Put it this way, I want to see the Red Sox now. I want the team to rebound from Monday's loss now. Instead, I have to wait until 8 tonight. Yankee fans have it worse. They want to see their team go 2-0, yet yesterday was an off-day and today's game has already been postponed. Stinks for them.

Speaking of the Monday Sox game, you should be reading Curt Schilling's blog. If you haven't heard about this, make sure to head over there. It's way too entertaining. It made his thrashing by the Royals somewhat worth it.

If you're like me, you're excited about the next "Die Hard" flick. Well, go watch the trailer here.

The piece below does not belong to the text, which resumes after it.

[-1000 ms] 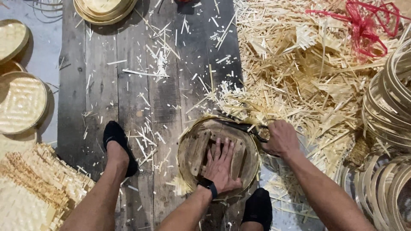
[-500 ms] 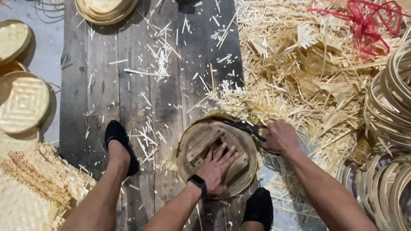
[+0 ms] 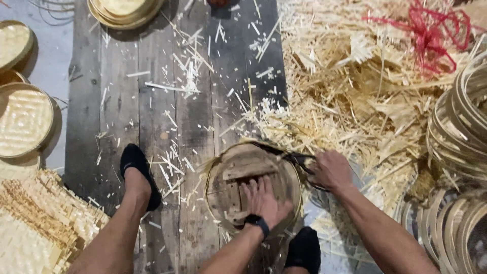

Did he snort, or did he not snort
? That is the question for Keith Richards of late. You know what? Even if he did snort his dad's ashes, I bet far worse has been ingested by that man. Just look at the photo on this page. Man, he looks like crap.

Two of my favorite things, The Hold Steady and baseball, together at last.

Alanis Morissette doing a cover of "My Humps"? I could have probably done without this.

OK, I think I'm done today. Go Josh Beckett.

Sunday, April 01, 2007

Sort-Of Opening Day

We'll really talk about baseball's Opening Day tomorrow, when the bulk of teams begin the season, but today is officially the day. At 8 p.m., the Mets and the Cardinals will face off to get the whole season started. There's nothing I like better than baseball season. As I type this, I'm shaking with delight. That's that.

But let me tell a short story, off the subject. Back in 2004, I went to visit my friend Jason in Gainesville, Florida, where he's still working on getting his PhD in some kind of chemistry at the University of Florida.

So after an evening of drinking beer, we were hungry and went to this fast-food Mexican place called Moe's, which I did not know to be a chain at the time. It was great. So let's fast-forward three years to now. A Moe's opened up in Milford. I got a little note about it in the mail. I decided I had to go and see if it was as good as I remembered. But, of course, I was nervous because everything tastes better when you've had a few beers. Well, let me say that Moe's was just as good as I remembered, I ate sober, and I didn't even have a fish taco, which I will enjoy next time.

In other news, I wish I lived in Ireland.

Not all those "Family Ties" children turned out well, I guess. I remember seeing this one on VH1, playing crappy punk music and claiming his band was going to be huge. More and more I'm beginning to believe that letting your child act professionally adds up to child abuse.

So Ricky Martin is defending musicians' right to come out of the closet. I guess this is noble or something, but I doubt the artists really care what Ricky Martin thinks.

And I'll leave you with a fun little quiz that Entertainment Weekly has up on its site. Can you name the hair metal band posted? Not to brag or anything, but I did score a 10 out of 10.

Tomorrow is my favorite day of the year. See you then.